I tried to have this as detailed as possible. Sorry about the length!
Background
I created the following partitioned table protein_snp_assoc
on a PostgreSQL (version 12.13) database:
CREATE TABLE protein_snp_assoc (
protein_id int not null,
snp_id int not null,
beta double precision,
se double precision,
logp double precision
) PARTITION BY RANGE (snp_id);
I then created 51 partitions, each containing roughly 150 million lines (total lines 7.65 billion), based on the following template:
CREATE TABLE IF NOT EXISTS protein_snp_assoc_(x) PARTITION OF protein_snp_assoc
FOR VALUES FROM (y) TO (z);
where x
ranged from 1 to 51, and y, z
defined intervals, each of length 150,000. As an example, the first two and last partitions are:
protein_snp_assoc_1 FOR VALUES FROM (1) TO (150001),
protein_snp_assoc_2 FOR VALUES FROM (150001) TO (300001), ...

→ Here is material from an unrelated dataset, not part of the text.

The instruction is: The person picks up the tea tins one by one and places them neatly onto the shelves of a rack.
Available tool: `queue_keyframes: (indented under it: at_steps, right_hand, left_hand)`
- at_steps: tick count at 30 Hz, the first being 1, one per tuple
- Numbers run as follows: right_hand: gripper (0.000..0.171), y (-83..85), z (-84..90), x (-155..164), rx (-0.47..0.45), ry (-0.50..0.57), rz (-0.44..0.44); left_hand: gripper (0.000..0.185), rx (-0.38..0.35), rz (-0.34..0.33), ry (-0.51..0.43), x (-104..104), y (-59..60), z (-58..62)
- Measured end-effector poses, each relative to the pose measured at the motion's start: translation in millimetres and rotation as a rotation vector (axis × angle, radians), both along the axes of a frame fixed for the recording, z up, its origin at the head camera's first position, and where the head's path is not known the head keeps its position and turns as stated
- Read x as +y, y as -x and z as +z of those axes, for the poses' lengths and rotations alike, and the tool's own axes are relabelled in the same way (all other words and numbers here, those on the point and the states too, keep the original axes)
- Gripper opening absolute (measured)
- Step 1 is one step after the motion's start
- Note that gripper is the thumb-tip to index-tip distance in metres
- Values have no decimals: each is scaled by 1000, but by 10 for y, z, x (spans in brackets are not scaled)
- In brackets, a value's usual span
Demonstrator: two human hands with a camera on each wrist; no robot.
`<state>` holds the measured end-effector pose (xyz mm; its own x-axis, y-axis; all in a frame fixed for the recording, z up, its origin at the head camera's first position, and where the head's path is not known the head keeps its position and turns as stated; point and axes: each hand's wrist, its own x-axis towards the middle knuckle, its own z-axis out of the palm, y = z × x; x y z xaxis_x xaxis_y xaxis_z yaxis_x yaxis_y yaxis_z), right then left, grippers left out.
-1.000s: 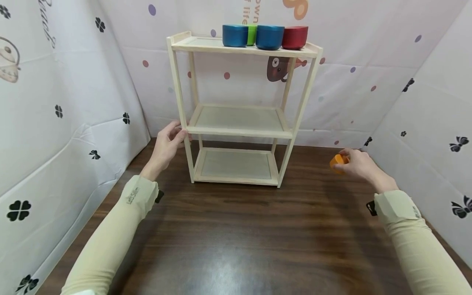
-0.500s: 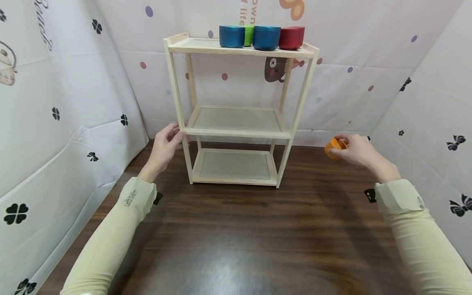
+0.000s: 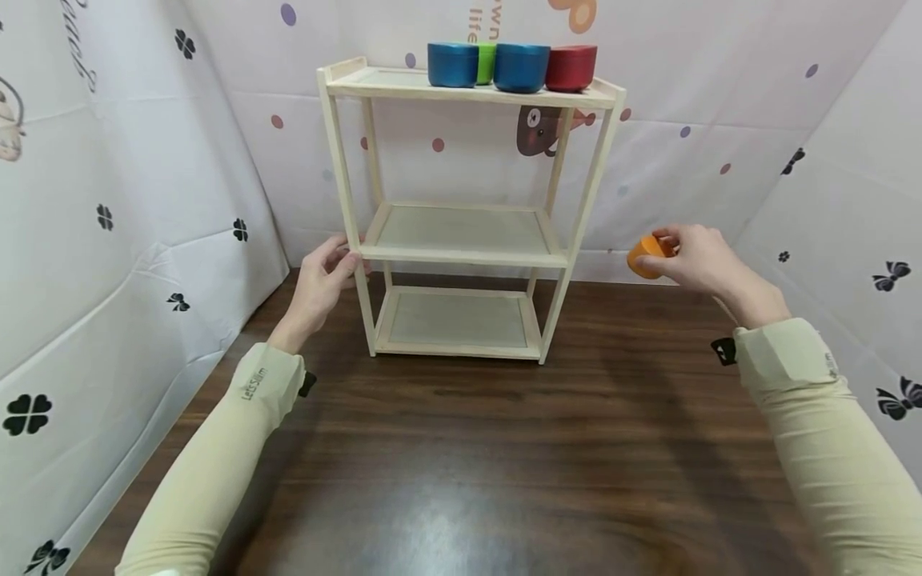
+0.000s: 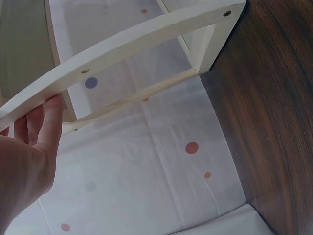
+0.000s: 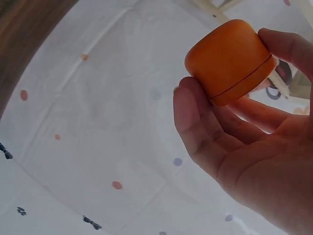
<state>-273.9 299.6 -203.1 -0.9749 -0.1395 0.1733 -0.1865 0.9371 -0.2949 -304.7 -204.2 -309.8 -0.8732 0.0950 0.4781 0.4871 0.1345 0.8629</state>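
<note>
The right hand (image 5: 254,161) pinches a small orange jar (image 5: 229,61), thumb below it and fingers (image 5: 288,46) curled over its top right. Behind the jar hangs a white dotted backdrop (image 5: 107,122); the dark wooden counter (image 5: 24,34) shows far left of it.

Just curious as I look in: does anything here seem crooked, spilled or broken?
Nothing stands out. The pale wooden three-tier shelf stands upright, steadied by the left hand; the right hand holds an intact small orange lidded container.

Four pots (image 3: 513,66) crowd the top shelf's right; lower shelves (image 3: 461,232) lie open.
</note>
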Motion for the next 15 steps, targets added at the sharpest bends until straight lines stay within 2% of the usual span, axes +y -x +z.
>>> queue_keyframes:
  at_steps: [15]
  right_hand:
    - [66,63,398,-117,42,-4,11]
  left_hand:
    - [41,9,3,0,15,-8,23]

protein_snp_assoc_51 FOR VALUES FROM (7500001) TO (7650001)
The variable column protein_id
has 1,000 unique values (1 to 1,000) and snp_id
has 7,500,000 unique values (1 to 7,650,001). As the pair (snp_id, protein_id)
uniquely determines a row in the table, I used the two columns to create a BTree index, with snp_id
as the left-most variable:
CREATE INDEX ON protein_snp_assoc (snp_id, protein_id);
This will be a static database. It currently has about 20% of the total data that will be on it (since I'm prototyping), but once all the data has been added to the database, no further rows will be added (nor deleted).
Typical queries
The most common queries will be (a) single SNP/protein queries, (b) single protein, multiple SNPs queries, and (c) multiple proteins and multiple SNPs queries.

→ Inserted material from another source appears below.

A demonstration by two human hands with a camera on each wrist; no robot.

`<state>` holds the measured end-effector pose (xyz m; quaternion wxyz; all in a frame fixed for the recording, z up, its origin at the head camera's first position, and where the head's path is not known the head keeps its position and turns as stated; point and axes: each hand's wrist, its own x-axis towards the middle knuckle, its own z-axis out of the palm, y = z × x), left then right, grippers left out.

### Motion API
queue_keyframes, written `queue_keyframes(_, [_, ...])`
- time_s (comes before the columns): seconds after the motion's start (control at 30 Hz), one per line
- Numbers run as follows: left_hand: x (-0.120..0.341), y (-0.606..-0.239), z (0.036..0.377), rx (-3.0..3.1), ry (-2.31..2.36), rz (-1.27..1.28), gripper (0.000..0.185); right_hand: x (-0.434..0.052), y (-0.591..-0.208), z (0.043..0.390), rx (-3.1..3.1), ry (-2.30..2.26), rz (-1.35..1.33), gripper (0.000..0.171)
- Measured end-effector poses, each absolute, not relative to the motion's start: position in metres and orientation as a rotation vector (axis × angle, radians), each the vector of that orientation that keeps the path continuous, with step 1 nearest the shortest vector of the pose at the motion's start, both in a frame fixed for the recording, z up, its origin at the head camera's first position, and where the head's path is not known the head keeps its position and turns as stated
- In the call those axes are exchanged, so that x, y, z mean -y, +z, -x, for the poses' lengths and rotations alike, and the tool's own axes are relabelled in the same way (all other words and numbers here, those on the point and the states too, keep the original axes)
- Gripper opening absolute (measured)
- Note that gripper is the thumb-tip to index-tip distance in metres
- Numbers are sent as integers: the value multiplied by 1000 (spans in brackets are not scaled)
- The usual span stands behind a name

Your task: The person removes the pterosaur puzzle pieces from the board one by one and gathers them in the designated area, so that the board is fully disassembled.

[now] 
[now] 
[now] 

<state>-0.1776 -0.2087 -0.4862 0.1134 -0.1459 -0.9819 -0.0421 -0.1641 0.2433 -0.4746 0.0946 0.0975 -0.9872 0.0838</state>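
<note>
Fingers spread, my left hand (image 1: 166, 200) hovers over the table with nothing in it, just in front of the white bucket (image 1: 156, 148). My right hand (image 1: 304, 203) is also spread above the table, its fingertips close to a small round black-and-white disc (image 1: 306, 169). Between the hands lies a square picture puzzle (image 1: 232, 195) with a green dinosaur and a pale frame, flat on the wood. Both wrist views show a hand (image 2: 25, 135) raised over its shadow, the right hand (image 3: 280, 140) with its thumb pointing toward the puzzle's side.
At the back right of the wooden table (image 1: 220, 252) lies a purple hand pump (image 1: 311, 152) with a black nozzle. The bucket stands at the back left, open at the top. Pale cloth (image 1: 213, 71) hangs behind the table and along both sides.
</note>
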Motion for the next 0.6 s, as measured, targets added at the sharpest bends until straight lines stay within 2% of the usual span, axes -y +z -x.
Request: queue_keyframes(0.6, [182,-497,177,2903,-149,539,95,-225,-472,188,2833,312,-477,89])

Example queries where I use VALUES
as I read on this site that it can increase performance when IN(...)
has multiple values.
-- Single SNP/protein
SELECT
*
FROM
protein_snp_assoc
WHERE
snp_id IN (VALUES (1))
AND
protein_id IN (VALUES(1));
-- Multiple SNPs, single protein
SELECT
*
FROM
protein_snp_assoc
WHERE
snp_id IN (VALUES (1), (2))
AND
protein_id IN (VALUES(1));
-- Multiple SNPs, multiple proteins
SELECT
*
FROM
protein_snp_assoc
WHERE
snp_id IN (VALUES (1), (2))
AND
protein_id IN (VALUES (1),(2));
The EXPLAIN ANALYZE
for each query can be seen here (pastebin links):
Single SNP/protein (pastebin), Multiple SNPs, single protein (pastebin), Mulitple SNPs, mulitple protein (pastebin).
Benchmarking and comparison to Arrow/parquet
I ran 1,000 queries for multiple SNP/protein combinations, where the SNPs and proteins were randomly drawn before being inserted into the query. To get some sort of reference, I converted the raw data files I used to populate the database to .parquet
files and ran similar queries using R and the arrow
package. The results can be seen in the table below (all times are in milliseconds, lq
and uq
are the 25% and 75% percentiles, respectively).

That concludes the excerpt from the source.